Hey Alice!

I've been hearing a lot on the news about the new virus [novel coronavirus, COVID-19] and I'm seeing students on campus wearing masks. The news seems to have conflicting information and I'm not sure what to do. Should I be worried? Do I need to wear a mask too? Thank you.

Dear Reader, 

For those looking for a little background, the virus to which you’re referring is known as SARS-CoV-2, and the disease it causes is called the novel coronavirus (COVID-19). It’s primarily transmitted from person-to-person contact, and the outbreak has been declared a pandemic by the World Health Organization. At this time, there is widespread community transmission in the United States, with hundreds of thousands of confirmed cases. Due to this, the majority of states have implemented stay-at-home orders and are recommending that everybody practice physical distancing to reduce the spread of the disease. If you’re concerned that you, or anyone you know, might be displaying symptoms associated with the virus (more on those in a bit), speaking with a health care provider is recommended. To answer your question about masks, at this time, the Centers for Disease Control and Prevention (CDC) is recommending that people wear face coverings when they’re experiencing symptoms or when they’re going out in public areas in which it may be hard to physically distance (such as the grocery store).  

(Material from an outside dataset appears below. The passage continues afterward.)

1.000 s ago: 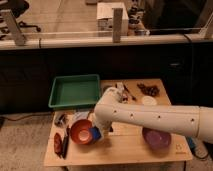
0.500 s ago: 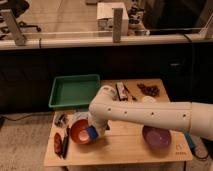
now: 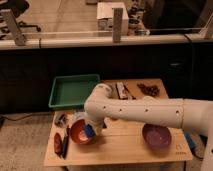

To cover some of the basics, coronaviruses are a family of illnesses, which also include colds. The virus may cause mild to moderate upper-respiratory tract infections and even severe forms of pneumonia in some cases. The first reported case of this particular strain of virus was from a seafood and live-animal market in Wuhan, China in late-December 2019, indicating an animal-to-person transmission (a typical characteristic of coronaviruses). Over time, there were confirmed cases among patients not exposed to the animal markets, which alerted medical professionals that the virus could be spread from person-to-person. This has now been indicated to be the main form of disease spread. Similar to other coronaviruses, COVID-19 is most commonly spread through respiratory droplets and close contact with those who are infected. It’s also possible that spread is possible while people are presymptomatic, meaning that they may be spreading the virus to others before they show symptoms. Additionally, some people may be asymptomatic, which means that they’re carrying the virus and are able to spread it to others, but never develop symptoms themselves. It’s also possible that transmission could occur by touching infected surfaces and then touching your nose, mouth, or eyes, as well as through aerosolized particles (tiny droplets that remain in the air). However, these methods aren’t believed to be the most common way for COVID-19 to spread. It spreads most through close contact with others, which is why maintaining physical distance is so key.  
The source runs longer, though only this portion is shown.